Though protests or street gatherings are democratic platforms, the content or substance of the demonstrations is not always constructive and beneficial to the public interest, said Ms Janjira.
"(Street mobs) can bring democracy downhill. Protests can be destructive and violent as we can see [examples] around the globe as well as here," the peace and conflict scholar said on Friday at a seminar at Chulalongkorn University.
"Authorities in Europe have to be well-equipped to deal with violent neo-Nazi vigilantes, for example; they simply could not stay cool."
Bangkok is preparing to witness large pro- and anti-government protests again on Sunday, and some people fear a violent confrontation, despite pledges by leaders that the groups would not provoke each other.
In assessing Thailand's protests, Ms Janjira said the public needed to consider the "anatomy" of the rally organisers and the authorities dealing with them.
Huge street gatherings in 2010 and this year have aimed to topple the government, but the types of authorities used to deal with rallies have been different, she noted.
"The military was expedited to disperse the crowd three years ago while now the riot police are doing their duty.

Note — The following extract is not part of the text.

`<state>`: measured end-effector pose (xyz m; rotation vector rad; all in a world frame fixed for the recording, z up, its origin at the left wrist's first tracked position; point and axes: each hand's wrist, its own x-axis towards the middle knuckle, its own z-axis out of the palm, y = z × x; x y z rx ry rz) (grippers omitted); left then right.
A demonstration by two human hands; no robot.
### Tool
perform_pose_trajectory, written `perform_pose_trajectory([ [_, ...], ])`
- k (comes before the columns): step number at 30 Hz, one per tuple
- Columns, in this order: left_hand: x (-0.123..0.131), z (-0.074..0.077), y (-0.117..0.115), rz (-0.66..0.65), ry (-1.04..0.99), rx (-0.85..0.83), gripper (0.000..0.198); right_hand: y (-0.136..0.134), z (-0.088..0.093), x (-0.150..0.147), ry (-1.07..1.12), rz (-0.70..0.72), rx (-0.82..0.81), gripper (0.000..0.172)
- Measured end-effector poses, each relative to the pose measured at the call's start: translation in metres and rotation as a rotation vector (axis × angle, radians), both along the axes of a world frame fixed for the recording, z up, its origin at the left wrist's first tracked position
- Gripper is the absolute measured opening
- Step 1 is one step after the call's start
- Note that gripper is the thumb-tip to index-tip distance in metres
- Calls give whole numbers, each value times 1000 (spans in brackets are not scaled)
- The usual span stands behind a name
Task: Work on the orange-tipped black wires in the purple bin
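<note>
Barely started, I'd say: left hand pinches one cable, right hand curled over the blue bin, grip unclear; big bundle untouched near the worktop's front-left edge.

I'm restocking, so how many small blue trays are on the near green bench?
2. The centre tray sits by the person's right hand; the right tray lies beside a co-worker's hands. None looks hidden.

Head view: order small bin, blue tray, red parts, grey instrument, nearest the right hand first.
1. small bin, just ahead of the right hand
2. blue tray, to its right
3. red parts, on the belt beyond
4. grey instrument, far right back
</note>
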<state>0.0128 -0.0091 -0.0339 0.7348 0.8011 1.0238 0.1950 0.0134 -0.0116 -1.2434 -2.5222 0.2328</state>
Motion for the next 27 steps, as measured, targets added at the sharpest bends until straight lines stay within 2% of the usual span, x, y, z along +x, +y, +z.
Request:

This, hopefully, will bring in different results with no or less violence," she said.
Ukrist Pathmanand, director of the East Asian Studies Institute at Chulalongkorn University, said he remained positive that street gatherings would not lead to violence.
It was just a new feature of Thai political conflicts, in which political rivalries involved the masses, whether rural or middle class, as pressure groups, said Mr Ukrist.
Elsewhere, political rivalries were also grave and other institutions such as the media and military drawn into the debate, said Mr Ukrist.
Ms Janjira agreed that Thailand's media had also played an explicit role in mobilising crowds for factions supported by certain outlets, or deterring crowds from joining their opponents.
She suggested that protest organisers consider different approaches such as making events more like festivals or carnivals instead of inciting anger or hatred against others.
"Elsewhere [some groups] seem successful in applying humour instead of hate speech to achieve political purposes," she said.
"Non-violent disobedience such as peaceful strikes, or wearing signs or symbols to protest for a long time have also brought about the same or more powerful impacts than street gatherings."
She expressed scepticism about the ability of Suthep Thaugsuban, a veteran politician who resigned from the Democrat Party to lead the Rajadamnoen rallies, to lead a civil disobedience campaign.
"Some have wondered what they are going to do with the million people on the streets," she said, referring to Mr Suthep's pledge to draw a million people on Sunday.
"Civil disobedience works if they involve and engage with grassroots or community people for some time."
Strategic planning and working toward minimising casualties were needed if people wanted to be real peace activists, she said.
But as the political situation remained fluid, she was not sure if protests could be stirred up again by the ruling party's move to carry on with charter changes in defiance of the Constitution Court.
"We just have to believe that groups led by a political party should avoid incurring violence as much as possible," she said.